Наконец он сказал жене:
– Я тебе прямо скажу, что сидеть здесь не собираюсь.
– Где это?
– Да здесь.
– Что ты опять болтаешь?
– Я махну в Америку.
– Виктор!
– Да это каторга, а не жизнь! Зарабатываю я здесь, верно, больше, чем в Варшаве, но ты знаешь, сколько за такую работу платят в Америке? Мне Вопсикович подробно писал. Вот это деньги.
– Что ты говоришь, что ты говоришь… – бормотала она. – Так мы уж домой никогда…
– В Варшаву?

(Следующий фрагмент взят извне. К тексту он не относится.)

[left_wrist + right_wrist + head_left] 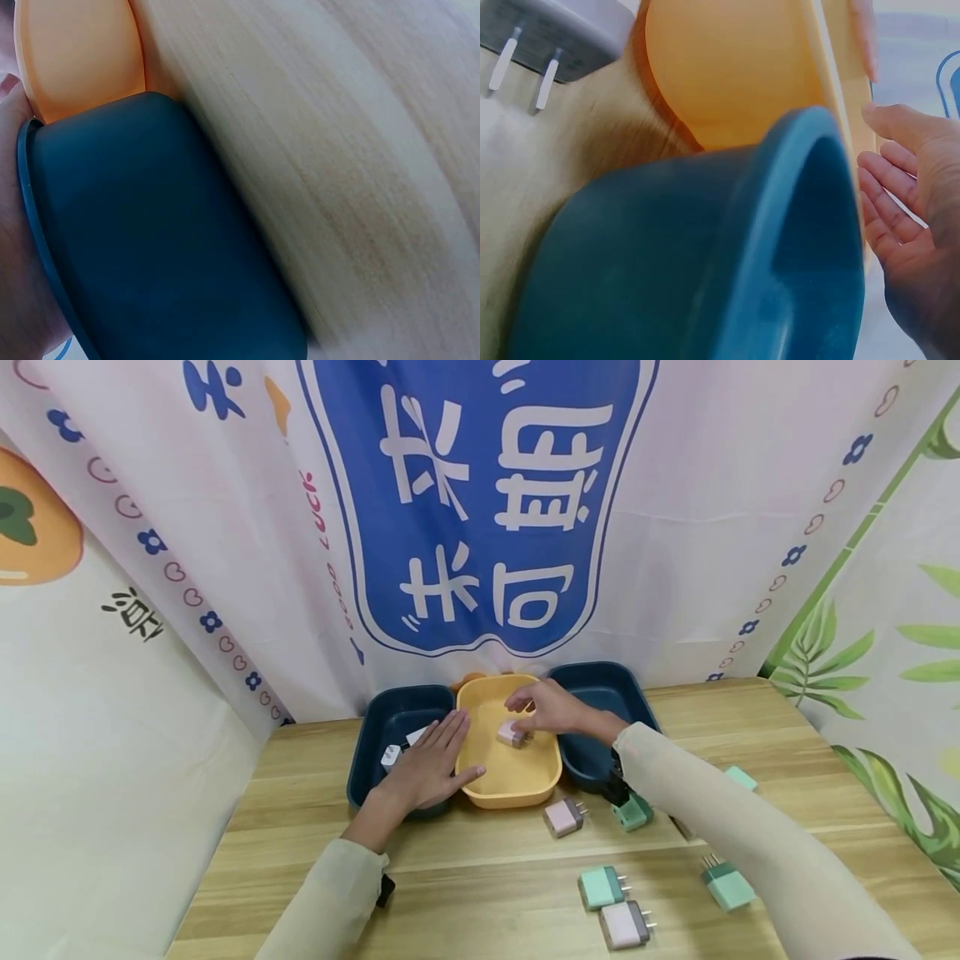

Вот те на! Как же мне возвращаться? Ты что, одурела? Да, наконец, за каким чертом?
Он подумал мгновение, а затем громко заговорил, встряхивая головой:
– Вот что, дорогая моя, бессемер есть во всем мире. Я следую за ним. Где лучше заплатят, туда и иду. Сидеть здесь, в такой дыре? Дураков нет!..
Перед глазами Юдымовой все еще кружились стены, окна и мебель. Она как колода упала на подушки и неподвижными глазами смотрела в выкрашенный масляной краской потолок, который вместе с ней плыл куда-то в бесконечность, в потусторонний мир, все плыл, плыл…
В сумерках
В жизни доктора Юдыма наступила странная пора. Внешне это было все то же существование: те же обязанности, те же домогательства и стычки. Но в сущности молодой врач стал как бы другим человеком. Все, что он делал, все, чем занимался, было как бы оболочкой его подлинной натуры, чем-то вроде тела, в глубине которого расцвел независимый дух. Прием пациентов, дела больницы и курорта, выезды в окрестные села и усадьбы – ни от чего он не отказался, и все это давалось ему даже как-то легче. Но то находили выход лишь живые, кипящие в нем силы.